Kompetensi tersebut dapat membantu organisasi mengkomunikasikan perilaku yang diharapkan, mengendalikan biaya, dan meningkatkan kepuasan konsumen. Kompetensi SDM, merupakan salah satu faktor yang dapat menghasilkan kepuasan kerja karyawan (Daft, 2007). Merujuk pada teori motivasi dari David McClleland, maka karyawan yang kompeten akan terpuaskan kebutuhannya terhadap prestasi. Karyawan yang kompetenpun cenderung karirnya lebih mudah berkembang, sehingga kebutuhannya akan kekuasaan lebih mudah terpenuhi. Begitu pula dengan kebutuhan akan afiliasi, karyawan yang kompeten akan mudah diterima oleh rekan kerjanya dan lebih mudah untuk memuaskan kebutuhan dasarnya.
1.2 Rumusan Masalah
Berdasarkanuraian latar belakang permasalahan yang akan dicari pemecahannya melalui penelitian ini adalah menurunnya kinerja perawat ruang rawat inapyang merupakan salah satu indikasi rendahnya kompetensi perawat bekerja di bidang tersebut. Sehubungan dengan permasalahan di atas maka beberapa pertanyaan mendasar yang perlu dicari jawabannya ialah :
1. Apakah pengetahuan , keterampilan, dan sikap perawat berpengaruh terhadap kompetensi ?

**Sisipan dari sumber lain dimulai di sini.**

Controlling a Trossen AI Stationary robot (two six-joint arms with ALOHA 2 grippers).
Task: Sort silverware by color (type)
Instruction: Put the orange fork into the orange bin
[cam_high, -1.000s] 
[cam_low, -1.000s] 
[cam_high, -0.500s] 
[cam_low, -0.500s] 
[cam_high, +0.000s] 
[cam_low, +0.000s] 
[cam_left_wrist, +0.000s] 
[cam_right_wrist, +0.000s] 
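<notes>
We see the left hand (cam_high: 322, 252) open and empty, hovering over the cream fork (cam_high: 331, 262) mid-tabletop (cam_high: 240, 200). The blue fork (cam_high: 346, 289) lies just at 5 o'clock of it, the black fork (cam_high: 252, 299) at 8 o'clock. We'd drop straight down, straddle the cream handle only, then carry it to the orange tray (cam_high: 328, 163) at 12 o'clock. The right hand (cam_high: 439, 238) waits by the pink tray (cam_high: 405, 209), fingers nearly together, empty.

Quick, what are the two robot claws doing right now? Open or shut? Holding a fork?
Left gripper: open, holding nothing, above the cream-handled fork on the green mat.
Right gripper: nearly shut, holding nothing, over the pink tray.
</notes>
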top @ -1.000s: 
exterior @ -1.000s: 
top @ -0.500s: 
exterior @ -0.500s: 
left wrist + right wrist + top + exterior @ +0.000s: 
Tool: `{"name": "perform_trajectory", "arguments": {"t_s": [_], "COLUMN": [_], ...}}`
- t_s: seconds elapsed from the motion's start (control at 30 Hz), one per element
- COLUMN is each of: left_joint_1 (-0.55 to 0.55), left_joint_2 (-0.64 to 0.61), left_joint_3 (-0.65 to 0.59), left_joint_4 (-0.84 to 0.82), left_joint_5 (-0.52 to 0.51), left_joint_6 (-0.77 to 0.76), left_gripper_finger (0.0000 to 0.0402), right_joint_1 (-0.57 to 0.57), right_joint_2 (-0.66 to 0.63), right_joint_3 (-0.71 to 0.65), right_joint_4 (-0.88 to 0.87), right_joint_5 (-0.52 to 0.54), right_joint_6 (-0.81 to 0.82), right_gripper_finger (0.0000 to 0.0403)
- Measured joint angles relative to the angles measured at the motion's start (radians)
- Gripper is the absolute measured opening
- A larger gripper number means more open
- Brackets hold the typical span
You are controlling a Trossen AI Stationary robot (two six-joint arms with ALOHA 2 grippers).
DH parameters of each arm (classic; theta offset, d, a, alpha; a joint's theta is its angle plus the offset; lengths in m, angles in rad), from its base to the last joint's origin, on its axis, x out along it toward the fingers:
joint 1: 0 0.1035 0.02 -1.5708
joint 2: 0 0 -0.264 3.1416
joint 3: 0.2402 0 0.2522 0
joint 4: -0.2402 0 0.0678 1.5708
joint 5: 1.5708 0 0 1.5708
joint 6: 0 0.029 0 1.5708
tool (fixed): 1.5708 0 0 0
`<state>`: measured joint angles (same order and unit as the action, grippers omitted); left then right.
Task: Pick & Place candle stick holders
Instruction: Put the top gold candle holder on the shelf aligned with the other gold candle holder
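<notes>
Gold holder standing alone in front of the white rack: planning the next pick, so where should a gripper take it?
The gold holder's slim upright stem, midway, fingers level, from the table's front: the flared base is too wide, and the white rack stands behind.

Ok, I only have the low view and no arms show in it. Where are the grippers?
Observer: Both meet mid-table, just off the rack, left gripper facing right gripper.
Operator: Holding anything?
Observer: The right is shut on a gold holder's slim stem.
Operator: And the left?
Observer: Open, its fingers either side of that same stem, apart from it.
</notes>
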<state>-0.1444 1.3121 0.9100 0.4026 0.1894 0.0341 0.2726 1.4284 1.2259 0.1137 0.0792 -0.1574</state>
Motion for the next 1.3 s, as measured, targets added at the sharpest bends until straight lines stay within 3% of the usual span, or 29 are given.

2. Apa saja alternatif/strategi yang dapat dilakukan untuk meningkatkan kinerja perawat ruang rawat inap?
1.3 Tujuan Penelitian
Adapun maksud dari tujuan penelitian ini adalah :
1. Untuk mengetahui variabel yang paling berpengaruh terhadap kompetensi perawat ruang rawat inap di RSUD Dr H Kumpulan Pane Kota Tebing Tinggi
2. Untuk mendapatkan kebijakan/strategi yang dapat digunakan untuk meningkatkan kinerja ruang rawat inap di RSUD Dr.H.Kumpulan Pane Kota Tebing Tinggi
1.4 Manfaat Penelitian
Hasil penelitian ini diharapkan bermanfaat :
1. Bagi Manajemen Rumah Sakit, sebagai masukan untuk meningkatkan kompetensiperawat ruang rawat inap
3. Bagi peneliti, dapat menambah ilmu pengetahuan di bidang manajemen sumber daya manusia, dan teori-teori serta pengalaman yang diperoleh dapat di manfaat kan di dalam pekerjaan sehari-hari
4. Sebagai bahan referensi bagi peneliti selanjutnya yang akan melakukan penelitian yang sama atau lebih lanjut di masa yang akan datang.
1.5 Ruang Lingkup
Sehubungan dengan rumusan masalah dan tujuan yang ingin dicapai, ruang lingkup dari penelitian ini ialah menganalisis variabel pengetahuan, keterampilan dan sikap sebagai variabel bebas (Variabel independen), yang berpengaruh terhadap kompetensi perawat sebagai variabel terikat (variabel dependen).